VTimeLLM adopts a three-stage training strategy. Please follow the instructions below to train VTimeLLM-7B model.
-
Download clip and Vicuna v1.5 weights, and place them into the 'checkpoints' directory.
-
Download stage1 dataset from this link, and download stage2 and stage3 dataset from the Tsinghua Cloud. Place them into the 'data' directory.
- VTimeLLM
- checkpoints
- clip
- ViT-L-14.pt
- vicuna-7b-v1.5
- pytorch_model-00001-of-00002.bin
- ...
- data
- blip_laion_cc_sbu_558k.json
- stage2.json
- stage3.json
- scripts
- stage1.sh
- stage2.sh
- stage3.sh
- ...
- vtimellm
- ...
If you want to train a Chinese version, you can download the ChatGLM3-6b model and the translated Chinese dataset.

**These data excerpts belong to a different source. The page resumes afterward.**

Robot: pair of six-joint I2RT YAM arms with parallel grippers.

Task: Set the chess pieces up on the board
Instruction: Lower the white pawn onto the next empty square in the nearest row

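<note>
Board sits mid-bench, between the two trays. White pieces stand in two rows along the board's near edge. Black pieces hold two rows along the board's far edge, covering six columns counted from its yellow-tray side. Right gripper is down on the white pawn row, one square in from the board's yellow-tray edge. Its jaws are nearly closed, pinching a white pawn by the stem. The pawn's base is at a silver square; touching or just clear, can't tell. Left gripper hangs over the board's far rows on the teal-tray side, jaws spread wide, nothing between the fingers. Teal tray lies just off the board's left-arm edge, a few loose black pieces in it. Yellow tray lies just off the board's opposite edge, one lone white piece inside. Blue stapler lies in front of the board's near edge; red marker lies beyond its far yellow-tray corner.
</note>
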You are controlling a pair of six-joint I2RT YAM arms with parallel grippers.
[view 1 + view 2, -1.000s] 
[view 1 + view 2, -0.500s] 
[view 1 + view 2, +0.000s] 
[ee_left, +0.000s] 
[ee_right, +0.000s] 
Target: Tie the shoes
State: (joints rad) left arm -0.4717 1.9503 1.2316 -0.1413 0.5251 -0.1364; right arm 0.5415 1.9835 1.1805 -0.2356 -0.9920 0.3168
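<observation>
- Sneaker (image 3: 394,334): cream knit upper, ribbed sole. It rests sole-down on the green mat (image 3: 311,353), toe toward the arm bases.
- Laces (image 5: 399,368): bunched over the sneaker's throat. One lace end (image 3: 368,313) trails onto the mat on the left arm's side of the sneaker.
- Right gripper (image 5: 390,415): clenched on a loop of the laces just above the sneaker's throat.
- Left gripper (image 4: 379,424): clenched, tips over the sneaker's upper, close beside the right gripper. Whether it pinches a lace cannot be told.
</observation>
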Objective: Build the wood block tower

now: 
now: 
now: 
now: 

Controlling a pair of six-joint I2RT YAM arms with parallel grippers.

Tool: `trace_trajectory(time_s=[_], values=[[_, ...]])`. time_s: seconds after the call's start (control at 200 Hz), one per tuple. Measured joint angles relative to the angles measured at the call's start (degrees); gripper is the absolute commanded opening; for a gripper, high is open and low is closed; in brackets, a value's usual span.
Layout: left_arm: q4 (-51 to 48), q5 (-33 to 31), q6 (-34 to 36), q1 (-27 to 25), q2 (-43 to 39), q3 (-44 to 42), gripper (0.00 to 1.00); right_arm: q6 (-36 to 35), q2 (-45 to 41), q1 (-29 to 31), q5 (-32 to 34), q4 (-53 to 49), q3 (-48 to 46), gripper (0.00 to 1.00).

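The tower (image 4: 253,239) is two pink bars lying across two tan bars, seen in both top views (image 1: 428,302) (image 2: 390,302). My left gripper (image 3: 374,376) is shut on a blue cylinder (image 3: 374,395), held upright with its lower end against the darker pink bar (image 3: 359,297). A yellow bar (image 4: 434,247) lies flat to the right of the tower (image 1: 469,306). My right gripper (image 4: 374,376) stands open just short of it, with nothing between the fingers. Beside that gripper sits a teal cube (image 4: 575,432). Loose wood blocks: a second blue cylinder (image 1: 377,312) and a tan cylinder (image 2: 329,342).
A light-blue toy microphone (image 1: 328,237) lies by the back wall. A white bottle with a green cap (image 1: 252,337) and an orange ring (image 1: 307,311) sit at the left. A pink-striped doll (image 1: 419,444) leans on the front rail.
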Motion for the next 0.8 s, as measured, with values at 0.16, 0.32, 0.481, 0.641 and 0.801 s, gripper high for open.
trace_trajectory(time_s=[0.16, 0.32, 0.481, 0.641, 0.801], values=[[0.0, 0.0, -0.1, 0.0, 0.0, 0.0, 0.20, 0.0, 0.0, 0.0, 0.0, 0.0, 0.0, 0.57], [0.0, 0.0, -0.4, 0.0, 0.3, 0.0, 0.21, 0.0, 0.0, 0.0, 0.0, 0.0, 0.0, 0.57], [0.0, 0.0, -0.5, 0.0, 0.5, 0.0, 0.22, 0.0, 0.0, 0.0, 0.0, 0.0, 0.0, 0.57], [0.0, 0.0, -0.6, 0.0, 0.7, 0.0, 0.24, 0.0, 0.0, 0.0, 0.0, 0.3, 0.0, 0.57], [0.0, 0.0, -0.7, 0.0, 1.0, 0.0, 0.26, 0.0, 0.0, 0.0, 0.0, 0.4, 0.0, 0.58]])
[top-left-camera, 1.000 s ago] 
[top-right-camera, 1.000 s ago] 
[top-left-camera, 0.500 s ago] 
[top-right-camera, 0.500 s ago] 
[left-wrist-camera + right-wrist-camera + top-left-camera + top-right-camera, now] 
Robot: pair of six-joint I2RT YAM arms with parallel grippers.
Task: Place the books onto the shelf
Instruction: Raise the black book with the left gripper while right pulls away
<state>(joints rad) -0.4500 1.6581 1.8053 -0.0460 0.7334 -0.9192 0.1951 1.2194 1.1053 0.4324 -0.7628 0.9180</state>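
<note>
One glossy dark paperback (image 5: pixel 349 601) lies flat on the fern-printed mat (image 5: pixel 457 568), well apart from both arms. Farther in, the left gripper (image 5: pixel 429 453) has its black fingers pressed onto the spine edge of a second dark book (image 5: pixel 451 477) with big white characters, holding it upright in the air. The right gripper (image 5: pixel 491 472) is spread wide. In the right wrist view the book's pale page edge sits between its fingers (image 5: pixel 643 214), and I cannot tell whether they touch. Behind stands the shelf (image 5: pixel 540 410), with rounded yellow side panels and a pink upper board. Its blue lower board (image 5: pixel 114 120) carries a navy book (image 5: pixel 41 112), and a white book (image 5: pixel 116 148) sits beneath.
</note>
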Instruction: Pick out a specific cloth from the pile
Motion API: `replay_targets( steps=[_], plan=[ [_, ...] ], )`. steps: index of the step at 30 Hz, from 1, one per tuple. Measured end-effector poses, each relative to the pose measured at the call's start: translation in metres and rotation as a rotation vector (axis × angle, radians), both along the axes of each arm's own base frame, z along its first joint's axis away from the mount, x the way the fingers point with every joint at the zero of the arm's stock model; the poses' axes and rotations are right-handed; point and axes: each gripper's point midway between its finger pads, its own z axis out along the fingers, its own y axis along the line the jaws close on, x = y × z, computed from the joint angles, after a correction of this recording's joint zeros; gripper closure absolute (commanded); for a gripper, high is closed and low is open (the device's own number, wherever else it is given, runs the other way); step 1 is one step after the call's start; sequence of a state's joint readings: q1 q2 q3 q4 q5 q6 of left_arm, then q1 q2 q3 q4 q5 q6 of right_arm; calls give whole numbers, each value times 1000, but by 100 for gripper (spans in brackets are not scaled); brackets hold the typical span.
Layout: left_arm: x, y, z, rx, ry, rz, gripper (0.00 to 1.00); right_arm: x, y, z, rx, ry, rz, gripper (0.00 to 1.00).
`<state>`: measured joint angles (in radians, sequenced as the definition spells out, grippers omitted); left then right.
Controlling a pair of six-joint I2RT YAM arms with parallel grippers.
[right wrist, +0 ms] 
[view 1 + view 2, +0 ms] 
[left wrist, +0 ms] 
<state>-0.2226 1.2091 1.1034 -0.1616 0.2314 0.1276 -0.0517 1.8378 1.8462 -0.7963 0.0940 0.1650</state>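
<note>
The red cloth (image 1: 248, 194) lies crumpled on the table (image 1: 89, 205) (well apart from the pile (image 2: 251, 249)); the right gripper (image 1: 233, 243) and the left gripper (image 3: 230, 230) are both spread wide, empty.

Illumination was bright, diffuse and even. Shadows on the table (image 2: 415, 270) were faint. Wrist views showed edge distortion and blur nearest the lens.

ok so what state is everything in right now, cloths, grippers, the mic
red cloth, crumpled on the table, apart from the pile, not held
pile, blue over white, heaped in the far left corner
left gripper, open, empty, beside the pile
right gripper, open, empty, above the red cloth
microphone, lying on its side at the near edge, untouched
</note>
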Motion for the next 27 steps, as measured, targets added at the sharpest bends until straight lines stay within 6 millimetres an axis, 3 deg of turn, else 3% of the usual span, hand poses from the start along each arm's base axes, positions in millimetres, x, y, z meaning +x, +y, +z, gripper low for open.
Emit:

- Download the pre-extracted features from the Tsinghua Cloud.
tar -xzvf stage1.tar.gz
cat stage2_part_* > stage2.tar.gz
tar -xzvf stage2.tar.gz
tar -xzvf stage3.tar.gz
- Train in three stages sequentially, and make sure to modify '--feat_folder' in the script to the corresponding feature folder for each stage.
cd VTimeLLM
bash scripts/stage1.sh
bash scripts/stage2.sh
bash scripts/stage3.sh